If you have borrowed quotes from another source and used them in your assignments, you have to first determine the number of lines the quotation is made up of. If it is 3 lines or lesser, you need to put the quote within quotation marks.
E.g.: “Referencing an assignment can be difficult. However, it is a challenge students must face if they wish to avoid plagiarism”. (1 p. 11)

If the quote is more than 3 lines, start a new indented paragraph with the quote. Do not put it in quotation marks.
E.g.: Referencing an assignment can be difficult. However, it is a challenge students must face if they wish to avoid plagiarism. In case a student’s assignment lacks proper citation, he/she may be accused of plagiarism and given a failure grade. Plagiarism is a serious offence and can severely hurt the academic reputation, credibility as well as performance of the student concerned. (2 p. 11)

✅ Citing paragraphed portions

To cite paragraphed portions in the Vancouver style, you simply need to mention the name of the author in the paragraph and then give the citation number.
E.g.: Schwartz (3) is of the opinion that referencing should be taken seriously by anyone who wishes to produce research-based works.

Note- Since we’ve already explained how in-text citations are done, from the next section onwards, we will give you the details on how to cite different sources in the reference list.

✅ Citing books

For book citations, you have to give the name of the author, surname first, along with the title of the book, its edition, its place of publication, the name of the publisher and the year as well as the page number in this exact order.
E.g.: Mathews M. The Science Behind Referencing. 3rded. New Jersey: Smith Publishing; 2010. 520 p. If there’s more than a single author of the book concerned, mention the name of all authors in the order in which they appear on the cover of the book. .

In the case of edited books, you will have to replace the name of the author with that of the editor. The rest of it remains the same.
E.g.: Kingsley P. Referencing: Your key to avoiding Plagiarism. New Jersey: Smith Publishing; 2011. 301 p.

✅ Citing E-books

While the rest of the details remain more or less the same as a printed book, for an e-book you have to give the DOI (if available). Other things you have to mention include the date of access and the website URL along with the word ‘internet’ mentioned in square brackets.
E.g.: Kelly G. A Guide To Vancouver Referencing [Internet]. New York: Maze Books, 2013 [cited 12 October 2018]. 95 p. Available from https://www.ebooks.com/kelly-g

✅ Citing Journals

In the case of journals, additional information that has to be added include the title of the article and that of the journal. The date of publication is mentioned but publishing house and location are not.
E.g.: Parker SD. Referencing at its best. The Citer. 2006 Feb; 63(1): 113-7.

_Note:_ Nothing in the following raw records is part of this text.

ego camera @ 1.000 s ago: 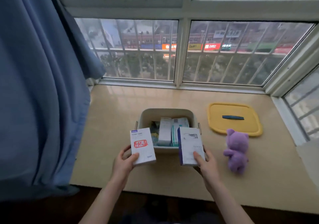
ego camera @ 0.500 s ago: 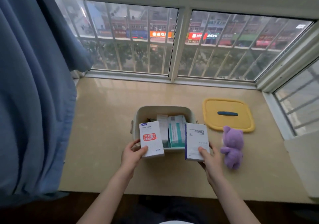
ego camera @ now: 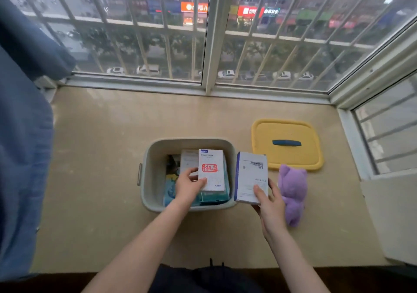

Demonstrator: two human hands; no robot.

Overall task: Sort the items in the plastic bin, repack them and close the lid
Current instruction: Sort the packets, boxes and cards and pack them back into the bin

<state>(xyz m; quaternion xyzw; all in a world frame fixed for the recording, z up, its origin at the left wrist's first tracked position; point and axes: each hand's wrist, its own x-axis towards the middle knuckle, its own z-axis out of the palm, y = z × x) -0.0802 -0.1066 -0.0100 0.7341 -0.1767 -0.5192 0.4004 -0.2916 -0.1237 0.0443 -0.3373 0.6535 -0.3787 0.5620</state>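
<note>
While the lidless pale grey plastic bin (ego camera: 146, 180) stands near the front of the beige window ledge (ego camera: 101, 157), both hands hold cartons at it. The left hand (ego camera: 188, 186) grasps a white rectangular carton with a red seal mark (ego camera: 211, 170) by its lower left edge, thumb on the printed face and fingers behind it. This carton is upright to the camera and sits over the bin's interior, above the contents. The right hand (ego camera: 269, 202) grasps a white rectangular carton with a dark blue spine (ego camera: 251, 176) at its lower end, thumb on the face. That carton is held just outside the bin's right wall, overlapping it slightly in the view. Whether either carton touches the bin cannot be told.

Inside the bin lie a further white box (ego camera: 188, 159), teal packets (ego camera: 214, 196) toward the near wall, and darker items along the left side that are too dim to name.

A yellow rounded-square plastic lid (ego camera: 304, 157) with a dark blue handle (ego camera: 286, 143) lies flat on the ledge, right of and behind the bin, apart from it. A purple plush toy (ego camera: 292, 191) lies just in front of the lid, beside the right hand. A blue curtain (ego camera: 22, 157) hangs at the left; a barred window (ego camera: 207, 33) runs behind the ledge.
</note>
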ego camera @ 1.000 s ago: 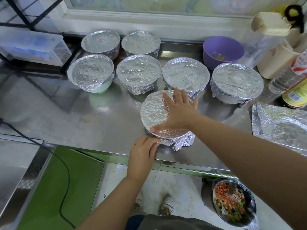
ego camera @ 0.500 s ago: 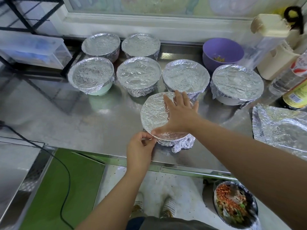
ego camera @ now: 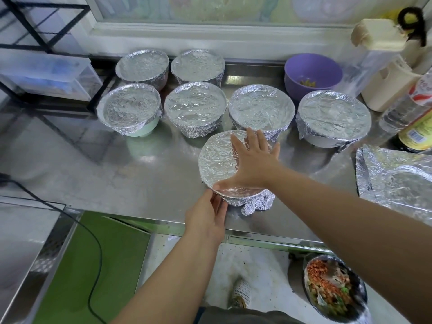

If the journal has 2 to 6 authors you’ll have to give the name of all the authors with commas in between each of them. If there are more than 6 authors, mention the names of the first 6 and then give an ‘et al.’ for the rest.

✅ Citing newspapers

Unlike journals where you can abbreviate the title, the title of a newspaper can never be abbreviated. You must give it in full. Other details that need to be entered include the edition of the newspaper, its date, the section, page number as well as the column.
E.g.: Mason, Douglas C. How Science Should Be Applied In Daily Life. 7 Oct. 2018: https://www.howscienceworks.com/

If the author of the article is not given, you can start straight with the title of the article keeping the rest of the details intact.

✅ Citing websites

The first and foremost thing you need to keep in mind is that the word ‘internet’ will feature in square brackets in the citation for websites. The name of the author or the organization will have to be given as wellalongwith the title of the page, names of the place of publication and publisher, date of publication and the URL.
E.g.: World Referencing. How Referencing Helps Research [Internet]. Canberra: World Referencing; 2013 [updated 2013 July 16; cited 2014 Oct 17]. Available from: http://www.worldreferencing.com/referencing-research/

That’s how you cite in the Vancouver style. It’s a very straightforward style of citation and is quite easy to follow. That said, unless you’re a student of science or medicine, you likely will not be asked to cite your assignments in this format.